During the time of crossing over an inter­mediate is formed in which two DNA duplex join in recombination in such a fashion that a cross strand junction is formed which is known as “holliday-structure”—previously known as “chiasmata”.

Formation of Heteroduplex:

Heteroduplex are regions on recombinant DNA molecules where the two strands are not exactly complementary. The frequent genera­tion of heteroduplex segments during crossing over provides direct experimental support for the hypothesis that the fundamental recombi­nation even involves pairing between regions of single stranded DNA. Heteroduplex life­time is very short because, when the recombi­nant DNA molecules duplicate, the alternative alleles segregate out.

Rec-BC enzyme promotes recombina­tion by unwinding DNA and nicking it at specific sites known as ‘Chi’:

This rec-BC enzyme has a molecular weight of about 3, 00,000 dalton. This enzyme has both DNA unwinding and nucle­ase activity. An important feature of Rec-BC enzyme is that it initiates unwinding only on the DNA containing a free duplex end. This Rec-BC enzyme uses energy to travel along the duplex for unwinding. One unique proper­ty of Rec-BC enzyme is that it unwinds DNA faster than it rewinds.

Therefore unwound seg­ments become progressively longer as the enzyme moves down the DNA. For this rea­son the unwound structures form two single stranded loops known as “rabbit ears”. Genetic experiments by Kobayashi et al (1984) and Ponticelli et al (1985) showed that Rec-BC enzyme promotes recombination most frequently in DNA containing a site known as ‘Chi’ which’ has the nucleotide sequence 5′ GCTGGTGG 3′.

When ‘Chi’ is present in DNA being unwound a specific nuclease activity of Rec-BC enzyme cuts the exposed single strand near ‘Chi’ thus preven­ting it being rewound as the enzyme progress­es. The consequence is to leave behind a free single stranded tail and a gap, both of which are sites where Rec-A protein can bind to ini­tiate DNA strand exchange.

Recombination is not always reciprocal at the site of crossing over:

Generally, crossing over results in a reci­procal recombination but exceptions were discovered where non-reciprocal recombina­tion occurs. This non-reciprocal recombina­tion during crossing over is also known as gene conversion.

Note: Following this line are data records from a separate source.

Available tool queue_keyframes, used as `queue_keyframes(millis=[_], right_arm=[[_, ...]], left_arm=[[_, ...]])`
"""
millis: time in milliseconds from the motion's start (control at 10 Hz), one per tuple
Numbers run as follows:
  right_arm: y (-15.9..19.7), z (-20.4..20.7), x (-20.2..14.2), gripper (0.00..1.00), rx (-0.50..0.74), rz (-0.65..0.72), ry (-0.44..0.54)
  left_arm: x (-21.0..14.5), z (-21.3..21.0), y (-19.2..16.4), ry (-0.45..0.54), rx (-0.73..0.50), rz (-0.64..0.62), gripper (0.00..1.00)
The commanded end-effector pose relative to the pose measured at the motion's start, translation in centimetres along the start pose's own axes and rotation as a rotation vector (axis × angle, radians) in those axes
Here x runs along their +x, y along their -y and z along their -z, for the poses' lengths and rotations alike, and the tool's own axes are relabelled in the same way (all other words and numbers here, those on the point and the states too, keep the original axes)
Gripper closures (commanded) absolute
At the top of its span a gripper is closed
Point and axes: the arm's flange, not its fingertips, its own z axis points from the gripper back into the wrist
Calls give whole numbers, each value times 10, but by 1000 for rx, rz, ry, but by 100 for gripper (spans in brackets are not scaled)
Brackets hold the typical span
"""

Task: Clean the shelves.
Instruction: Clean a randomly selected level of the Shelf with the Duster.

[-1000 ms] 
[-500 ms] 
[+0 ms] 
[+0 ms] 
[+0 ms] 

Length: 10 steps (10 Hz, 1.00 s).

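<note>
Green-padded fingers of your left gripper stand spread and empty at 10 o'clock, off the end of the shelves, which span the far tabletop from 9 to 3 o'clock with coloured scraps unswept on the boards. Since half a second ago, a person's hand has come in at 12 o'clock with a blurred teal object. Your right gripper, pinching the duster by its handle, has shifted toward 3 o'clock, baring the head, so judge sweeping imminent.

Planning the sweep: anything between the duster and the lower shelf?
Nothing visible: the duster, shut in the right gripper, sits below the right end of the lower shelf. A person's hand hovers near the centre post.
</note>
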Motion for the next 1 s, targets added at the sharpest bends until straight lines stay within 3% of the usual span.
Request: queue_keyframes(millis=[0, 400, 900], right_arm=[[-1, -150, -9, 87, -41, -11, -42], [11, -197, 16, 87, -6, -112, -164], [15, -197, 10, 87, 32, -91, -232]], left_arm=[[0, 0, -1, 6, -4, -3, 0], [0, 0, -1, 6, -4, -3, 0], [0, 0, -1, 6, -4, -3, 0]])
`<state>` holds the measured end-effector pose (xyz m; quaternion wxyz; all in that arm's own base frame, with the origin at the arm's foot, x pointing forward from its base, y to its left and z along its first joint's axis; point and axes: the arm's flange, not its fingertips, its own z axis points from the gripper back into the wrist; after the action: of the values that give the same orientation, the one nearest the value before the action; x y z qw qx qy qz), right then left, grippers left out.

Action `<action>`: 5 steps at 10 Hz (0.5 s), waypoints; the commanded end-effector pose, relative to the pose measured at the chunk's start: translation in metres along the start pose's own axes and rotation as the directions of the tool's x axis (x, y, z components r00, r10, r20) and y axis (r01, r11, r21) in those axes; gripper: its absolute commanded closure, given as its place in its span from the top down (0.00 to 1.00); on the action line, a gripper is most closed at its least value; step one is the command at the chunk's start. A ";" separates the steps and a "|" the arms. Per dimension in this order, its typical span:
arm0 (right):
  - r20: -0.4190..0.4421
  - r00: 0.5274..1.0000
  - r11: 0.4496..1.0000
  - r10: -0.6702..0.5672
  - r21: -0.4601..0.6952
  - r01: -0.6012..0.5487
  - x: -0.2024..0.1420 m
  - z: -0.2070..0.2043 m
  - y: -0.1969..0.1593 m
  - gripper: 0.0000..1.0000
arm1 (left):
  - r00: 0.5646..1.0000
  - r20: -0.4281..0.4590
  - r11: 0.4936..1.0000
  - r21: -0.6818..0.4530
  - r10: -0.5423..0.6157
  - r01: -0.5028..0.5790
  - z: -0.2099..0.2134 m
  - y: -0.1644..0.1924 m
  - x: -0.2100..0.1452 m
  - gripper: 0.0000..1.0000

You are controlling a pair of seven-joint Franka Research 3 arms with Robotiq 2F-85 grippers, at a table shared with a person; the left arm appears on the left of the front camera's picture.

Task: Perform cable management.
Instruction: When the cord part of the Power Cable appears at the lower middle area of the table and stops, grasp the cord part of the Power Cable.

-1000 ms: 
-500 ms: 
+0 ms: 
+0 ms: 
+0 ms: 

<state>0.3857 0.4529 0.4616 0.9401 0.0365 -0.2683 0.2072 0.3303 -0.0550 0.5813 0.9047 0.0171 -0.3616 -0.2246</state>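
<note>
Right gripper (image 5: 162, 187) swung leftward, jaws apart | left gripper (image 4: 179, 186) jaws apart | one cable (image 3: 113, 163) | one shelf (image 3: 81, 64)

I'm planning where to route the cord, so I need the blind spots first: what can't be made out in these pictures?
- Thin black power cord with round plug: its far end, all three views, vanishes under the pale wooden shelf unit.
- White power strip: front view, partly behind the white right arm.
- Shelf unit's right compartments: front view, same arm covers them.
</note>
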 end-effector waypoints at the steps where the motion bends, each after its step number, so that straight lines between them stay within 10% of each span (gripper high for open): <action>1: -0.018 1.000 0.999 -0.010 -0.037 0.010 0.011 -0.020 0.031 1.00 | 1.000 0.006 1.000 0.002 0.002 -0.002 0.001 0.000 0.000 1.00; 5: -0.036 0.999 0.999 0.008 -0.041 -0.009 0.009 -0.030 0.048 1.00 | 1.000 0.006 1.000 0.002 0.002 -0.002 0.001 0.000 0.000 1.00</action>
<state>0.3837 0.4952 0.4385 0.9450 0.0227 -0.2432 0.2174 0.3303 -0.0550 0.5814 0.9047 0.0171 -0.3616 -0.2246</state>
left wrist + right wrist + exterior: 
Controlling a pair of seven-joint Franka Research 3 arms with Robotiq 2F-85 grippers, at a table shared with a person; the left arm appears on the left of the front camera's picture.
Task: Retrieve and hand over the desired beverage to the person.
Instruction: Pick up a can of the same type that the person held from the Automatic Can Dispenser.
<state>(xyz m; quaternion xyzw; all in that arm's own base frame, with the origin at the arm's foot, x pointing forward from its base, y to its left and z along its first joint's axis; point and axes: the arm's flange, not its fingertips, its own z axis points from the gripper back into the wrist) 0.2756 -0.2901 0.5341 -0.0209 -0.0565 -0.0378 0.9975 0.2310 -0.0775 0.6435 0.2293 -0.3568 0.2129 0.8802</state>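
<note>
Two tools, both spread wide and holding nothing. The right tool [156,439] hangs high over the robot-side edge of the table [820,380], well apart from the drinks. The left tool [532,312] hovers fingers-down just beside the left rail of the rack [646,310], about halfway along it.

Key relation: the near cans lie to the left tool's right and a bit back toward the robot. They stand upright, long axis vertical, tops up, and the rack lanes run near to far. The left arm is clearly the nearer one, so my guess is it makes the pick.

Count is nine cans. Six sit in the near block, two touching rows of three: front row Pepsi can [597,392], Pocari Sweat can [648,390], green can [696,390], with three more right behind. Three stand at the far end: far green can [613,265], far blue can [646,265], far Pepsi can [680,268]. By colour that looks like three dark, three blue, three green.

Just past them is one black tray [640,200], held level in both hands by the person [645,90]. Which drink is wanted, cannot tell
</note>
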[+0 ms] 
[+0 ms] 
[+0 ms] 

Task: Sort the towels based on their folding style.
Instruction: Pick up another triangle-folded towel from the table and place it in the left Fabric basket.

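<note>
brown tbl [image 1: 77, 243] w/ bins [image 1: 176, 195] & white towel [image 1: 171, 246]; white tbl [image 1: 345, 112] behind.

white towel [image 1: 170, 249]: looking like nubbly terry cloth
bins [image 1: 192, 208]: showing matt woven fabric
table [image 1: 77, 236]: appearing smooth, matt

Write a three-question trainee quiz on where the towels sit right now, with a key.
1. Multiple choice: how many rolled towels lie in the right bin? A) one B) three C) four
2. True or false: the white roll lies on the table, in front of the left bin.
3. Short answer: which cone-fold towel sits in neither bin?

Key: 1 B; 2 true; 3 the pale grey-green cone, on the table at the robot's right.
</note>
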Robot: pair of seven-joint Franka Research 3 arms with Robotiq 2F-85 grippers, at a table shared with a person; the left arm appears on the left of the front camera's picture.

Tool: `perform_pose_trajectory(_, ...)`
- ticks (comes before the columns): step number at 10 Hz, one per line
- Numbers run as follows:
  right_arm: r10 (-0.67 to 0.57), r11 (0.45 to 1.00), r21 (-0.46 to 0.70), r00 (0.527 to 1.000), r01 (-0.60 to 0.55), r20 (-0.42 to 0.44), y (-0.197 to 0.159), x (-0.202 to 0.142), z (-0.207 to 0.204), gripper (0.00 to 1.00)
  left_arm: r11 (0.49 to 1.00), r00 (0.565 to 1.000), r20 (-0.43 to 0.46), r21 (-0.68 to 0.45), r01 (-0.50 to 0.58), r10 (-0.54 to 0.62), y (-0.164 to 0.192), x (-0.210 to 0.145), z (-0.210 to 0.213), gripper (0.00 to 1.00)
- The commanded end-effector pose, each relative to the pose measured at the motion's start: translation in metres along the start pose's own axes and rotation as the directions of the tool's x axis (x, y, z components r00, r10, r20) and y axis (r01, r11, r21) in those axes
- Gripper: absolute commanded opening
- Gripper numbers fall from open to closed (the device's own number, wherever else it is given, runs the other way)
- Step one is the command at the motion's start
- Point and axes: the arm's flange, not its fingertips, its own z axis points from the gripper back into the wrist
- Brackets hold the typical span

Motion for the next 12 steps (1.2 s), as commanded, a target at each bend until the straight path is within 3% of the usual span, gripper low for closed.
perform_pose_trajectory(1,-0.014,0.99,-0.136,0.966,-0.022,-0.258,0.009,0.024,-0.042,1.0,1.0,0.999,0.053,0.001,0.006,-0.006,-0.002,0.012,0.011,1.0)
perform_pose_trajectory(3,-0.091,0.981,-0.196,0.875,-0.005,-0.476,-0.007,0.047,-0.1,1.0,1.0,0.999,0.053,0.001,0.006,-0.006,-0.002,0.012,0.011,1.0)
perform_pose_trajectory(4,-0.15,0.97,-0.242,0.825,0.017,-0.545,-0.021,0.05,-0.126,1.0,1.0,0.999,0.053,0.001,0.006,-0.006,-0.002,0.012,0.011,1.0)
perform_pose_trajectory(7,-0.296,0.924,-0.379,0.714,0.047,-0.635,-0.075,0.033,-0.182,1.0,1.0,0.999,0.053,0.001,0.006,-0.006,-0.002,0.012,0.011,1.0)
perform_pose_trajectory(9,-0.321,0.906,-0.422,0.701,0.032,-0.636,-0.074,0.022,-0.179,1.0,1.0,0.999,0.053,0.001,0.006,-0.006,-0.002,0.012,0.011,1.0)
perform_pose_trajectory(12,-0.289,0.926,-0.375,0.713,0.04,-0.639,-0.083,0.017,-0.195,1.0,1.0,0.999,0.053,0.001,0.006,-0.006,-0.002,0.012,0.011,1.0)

Mechanism of Calculating the Frequency of Crossing Over:

By using the following mathematical notation we can calculate the frequency of recombination:

Frequency of recombination (R) = Sum of two recombinant types / Sum of all types x 100

We can also calculate the co-efficient of coincidence in case of double or triple or more crossing over by using the following principle:

Co-efficient of coincidence (S) = Recombination 1,2………………………../(Recombination 1) x (Recombination 2) x……………………

After calculation if:

S = 1, it indicates one has no influence on the other

S = fractional number, double crossing over is less than predicted

S = greater than 1, double crossing over exceeds expectations.

Crossing over creates a gene­tic diversity by producing different combina­tions of particular genetic alleles and also allows repair of DNA damaged by radiation or other chemicals through reconstruction of intact DNA from segments.